C’est d’abord par son activité syndicale au sein de la Fédération nationale des syndicats que Perronin s’illustra. En 1888, il figure parmi les rédacteurs du journal d’unité créé par les membres lyonnais du Conseil national de la FNS. La même année, il fut délégué au congrès de Bordeaux de la Fédération et l’année suivante, au congrès international de Paris.
Il figura parmi les initiateurs du 1er Mai à Lyon. En 1890, après la manifestation qui marqua la première journée internationale des travailleurs, il prit la parole, salle Rivoire, devant près de 2 000 personnes. Son élection au poste de secrétaire de la Bourse du Travail de Lyon, dès la création de celle-ci, développa encore son activité. Ainsi joua-t-il dans la préparation du 1er mai 1891 un rôle important : le 30 avril il prit la parole à Roanne et il fut arrêté à la sortie du meeting pour appel à une manifestation interdite et provocation à attroupement, ce qui lui valut trois mois de prison. Le 1er mai 1894, il fut l’orateur principal au rassemblement de Givors, et le 1er mai 1895 à celui de Rive-de-Gier (Loire). Rédacteur au journal socialiste lyonnais L’Action, il était considéré par la police comme un militant « intelligent ». Rallié au POF, il resta « un guesdiste avec tendance à l’union révolutionnaire ». Il représenta les groupes lyonnais aux congrès nationaux de 1892 et de 1900 et au congrès général de la salle Japy à Paris (1899). Il contribua largement à la réorganisation du Parti dans le Rhône après l’affaire Millerand et il fut délégué au conseil national (1900-1902) puis délégué suppléant au Conseil central du PS de France.
Le POF le présenta en 1898, lors des élections législatives, dans la 1re circonscription de Lyon où il recueillit 883 voix. En 1900, aux élections municipales, il obtint le même nombre de suffrages.

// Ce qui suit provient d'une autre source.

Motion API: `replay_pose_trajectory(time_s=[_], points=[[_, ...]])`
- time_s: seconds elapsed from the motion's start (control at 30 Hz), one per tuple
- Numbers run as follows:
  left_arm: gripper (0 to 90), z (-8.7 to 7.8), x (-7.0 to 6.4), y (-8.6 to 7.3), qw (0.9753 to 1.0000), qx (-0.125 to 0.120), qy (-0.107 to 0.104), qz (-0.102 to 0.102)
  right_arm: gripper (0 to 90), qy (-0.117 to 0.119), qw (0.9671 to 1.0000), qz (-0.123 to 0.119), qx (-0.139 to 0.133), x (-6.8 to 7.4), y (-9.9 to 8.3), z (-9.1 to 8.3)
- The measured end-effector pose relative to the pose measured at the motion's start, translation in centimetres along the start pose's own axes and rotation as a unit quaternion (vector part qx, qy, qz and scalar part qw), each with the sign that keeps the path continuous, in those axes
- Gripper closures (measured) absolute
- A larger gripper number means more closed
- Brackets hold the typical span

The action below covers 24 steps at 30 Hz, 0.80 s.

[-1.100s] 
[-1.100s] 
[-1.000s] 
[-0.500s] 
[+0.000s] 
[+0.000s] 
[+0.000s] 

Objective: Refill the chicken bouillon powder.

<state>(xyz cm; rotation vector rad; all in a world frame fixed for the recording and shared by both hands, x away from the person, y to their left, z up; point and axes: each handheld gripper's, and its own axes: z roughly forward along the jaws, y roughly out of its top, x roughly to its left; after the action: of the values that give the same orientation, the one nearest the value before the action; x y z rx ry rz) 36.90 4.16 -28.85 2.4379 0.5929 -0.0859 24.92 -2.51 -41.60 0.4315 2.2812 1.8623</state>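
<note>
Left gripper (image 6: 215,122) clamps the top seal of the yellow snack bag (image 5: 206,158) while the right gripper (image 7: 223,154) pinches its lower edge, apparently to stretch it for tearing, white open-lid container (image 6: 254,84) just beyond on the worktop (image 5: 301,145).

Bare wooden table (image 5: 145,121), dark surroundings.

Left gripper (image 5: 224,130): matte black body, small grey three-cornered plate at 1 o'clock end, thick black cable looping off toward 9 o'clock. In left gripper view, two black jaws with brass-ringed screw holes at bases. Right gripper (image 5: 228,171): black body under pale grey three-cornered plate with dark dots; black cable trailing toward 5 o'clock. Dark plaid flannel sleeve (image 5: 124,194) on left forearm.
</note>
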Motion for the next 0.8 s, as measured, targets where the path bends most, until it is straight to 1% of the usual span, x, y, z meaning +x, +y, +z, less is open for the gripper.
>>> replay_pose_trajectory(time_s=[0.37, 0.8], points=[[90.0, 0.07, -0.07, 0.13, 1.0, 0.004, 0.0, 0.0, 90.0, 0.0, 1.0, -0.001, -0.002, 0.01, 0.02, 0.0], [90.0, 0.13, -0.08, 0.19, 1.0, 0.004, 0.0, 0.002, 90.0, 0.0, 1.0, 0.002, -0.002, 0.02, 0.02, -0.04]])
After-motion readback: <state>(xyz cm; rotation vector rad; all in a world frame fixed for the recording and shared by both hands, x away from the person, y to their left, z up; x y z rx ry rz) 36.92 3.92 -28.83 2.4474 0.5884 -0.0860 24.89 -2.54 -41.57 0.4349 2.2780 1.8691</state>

Il avait déjà été candidat, toujours malheureux, en 1892 et 1896 aux élections municipales et, en 1898 et 1901, aux élections cantonales.

Pour citer cet article :
http://maitron-en-ligne.univ-paris1.fr/spip.php?article84275, notice PERRONIN Benjamin, François ou PÉRONIN Benjamin par Maurice Moissonnier, version mise en ligne le 30 mars 2010, dernière modification le 30 mars 2010.

Par Maurice Moissonnier

ŒUVRE : Collaboration au Peuple de Lyon.

SOURCES : Arch. Nat. F7/ 12 491 et F7/ 12 493. — Arch. Dép. Rhône, 10 M, 1er mai 1890-1891. — Encyclopédie socialiste, Hubert-Rouger, Les Fédérations socialistes (Rhône). op. cit. — Cl. Willard, Les Guesdistes, op. cit.